Based on the results of the commissions’ investigations the IOC is set to decide during its Executive Board’s session on December 5 whether the Russian national team would be cleared to take part in the PyeongChang Olympics, due in South Korea’s PyeongChang on February 9-25, 2018.

"Our colleagues are working in Switzerland, and norms of the Geneva Convention ban collective responsibility. Thus, please, look into this case to molecules and prove if an athlete is guilty. You have changed all the principles, putting them upside down, having abolished the presumption of innocence, having introduced collective responsibility - why are you enjoying such rights? Then, give us an opportunity of cross-examination, a chance to address questions to the prosecutors - but no, nothing of the kind exists," Mutko said.
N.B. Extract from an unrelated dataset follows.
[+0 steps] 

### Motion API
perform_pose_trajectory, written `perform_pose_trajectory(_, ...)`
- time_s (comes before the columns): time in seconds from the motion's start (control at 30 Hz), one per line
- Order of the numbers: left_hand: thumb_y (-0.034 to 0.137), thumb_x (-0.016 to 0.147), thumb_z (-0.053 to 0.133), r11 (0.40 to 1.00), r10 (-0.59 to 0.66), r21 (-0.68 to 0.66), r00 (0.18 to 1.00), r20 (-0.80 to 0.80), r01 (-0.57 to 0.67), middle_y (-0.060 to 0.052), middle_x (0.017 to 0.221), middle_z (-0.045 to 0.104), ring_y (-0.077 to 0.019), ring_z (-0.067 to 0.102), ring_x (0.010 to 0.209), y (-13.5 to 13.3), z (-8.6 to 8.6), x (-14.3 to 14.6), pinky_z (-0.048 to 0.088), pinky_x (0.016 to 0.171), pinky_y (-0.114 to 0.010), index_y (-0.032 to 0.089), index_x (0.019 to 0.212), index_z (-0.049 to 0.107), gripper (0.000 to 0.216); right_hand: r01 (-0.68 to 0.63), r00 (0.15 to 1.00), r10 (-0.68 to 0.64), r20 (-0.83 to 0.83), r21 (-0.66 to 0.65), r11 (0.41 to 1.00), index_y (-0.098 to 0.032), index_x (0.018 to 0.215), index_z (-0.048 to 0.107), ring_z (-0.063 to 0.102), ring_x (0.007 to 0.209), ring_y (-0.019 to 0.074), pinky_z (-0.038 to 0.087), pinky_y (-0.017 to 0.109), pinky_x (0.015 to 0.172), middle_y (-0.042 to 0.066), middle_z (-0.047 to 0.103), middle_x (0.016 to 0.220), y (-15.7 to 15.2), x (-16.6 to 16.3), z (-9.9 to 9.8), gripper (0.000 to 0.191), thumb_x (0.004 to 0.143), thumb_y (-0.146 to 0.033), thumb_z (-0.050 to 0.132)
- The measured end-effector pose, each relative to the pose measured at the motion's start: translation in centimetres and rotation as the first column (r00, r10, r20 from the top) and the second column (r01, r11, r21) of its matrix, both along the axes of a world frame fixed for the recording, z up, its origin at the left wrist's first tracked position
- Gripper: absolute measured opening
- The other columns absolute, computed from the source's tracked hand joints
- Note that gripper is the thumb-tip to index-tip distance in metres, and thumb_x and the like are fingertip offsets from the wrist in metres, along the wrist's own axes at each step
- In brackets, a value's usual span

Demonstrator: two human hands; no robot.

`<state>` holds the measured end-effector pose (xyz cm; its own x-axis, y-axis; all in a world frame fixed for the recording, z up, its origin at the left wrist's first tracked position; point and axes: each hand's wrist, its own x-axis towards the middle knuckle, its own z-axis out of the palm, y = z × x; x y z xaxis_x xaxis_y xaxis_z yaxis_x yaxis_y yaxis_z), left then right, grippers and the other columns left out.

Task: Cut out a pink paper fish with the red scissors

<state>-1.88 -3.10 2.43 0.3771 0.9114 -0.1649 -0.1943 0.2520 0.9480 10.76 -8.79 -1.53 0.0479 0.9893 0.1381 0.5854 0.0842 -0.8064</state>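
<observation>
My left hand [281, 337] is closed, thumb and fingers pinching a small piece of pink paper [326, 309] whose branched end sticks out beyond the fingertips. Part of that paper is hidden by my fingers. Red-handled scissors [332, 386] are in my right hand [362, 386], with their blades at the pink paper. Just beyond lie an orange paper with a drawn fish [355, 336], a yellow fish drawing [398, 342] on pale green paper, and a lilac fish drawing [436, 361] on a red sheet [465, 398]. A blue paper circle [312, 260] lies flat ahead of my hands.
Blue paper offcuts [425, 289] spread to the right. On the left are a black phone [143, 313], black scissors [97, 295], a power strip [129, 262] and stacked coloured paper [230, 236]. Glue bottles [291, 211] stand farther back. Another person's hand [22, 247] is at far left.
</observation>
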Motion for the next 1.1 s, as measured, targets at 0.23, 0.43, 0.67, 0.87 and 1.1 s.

"We have mentioned already, that we have good lawyers, we trust them. In addition, today my position is that if this decision is taken, it may be explained by the fact somebody must have read the accusing documents very closely. Our lawyers have explained the problem - it is impossible to be accusing outstanding athletes on the basis of suppositions only," he added.

"I have read a few statements from heads of some international federations, who claim that from a lawyer, a legal expert and an athlete we would have chosen the athlete - and this is correct. I was in Zurich, had a meeting with [Samuel] Schmitd (head of IOC’s commission, investigating involvement of the Russian sports ministry in a possible hiding of doping violations by Russian athletes - TASS), I suggested coming to common understanding of a "state program" meaning, since [Richard] McLaren (Head of the World Anti-Doping Agency’s independent commission - TASS) would render it without hesitation. We do understand certain things - opening borders, like in 2009, adopting laws, and nowhere would you find words like "order" or "state program." And the suppositions - who told what to who - those are not legal notions," he said in conclusion.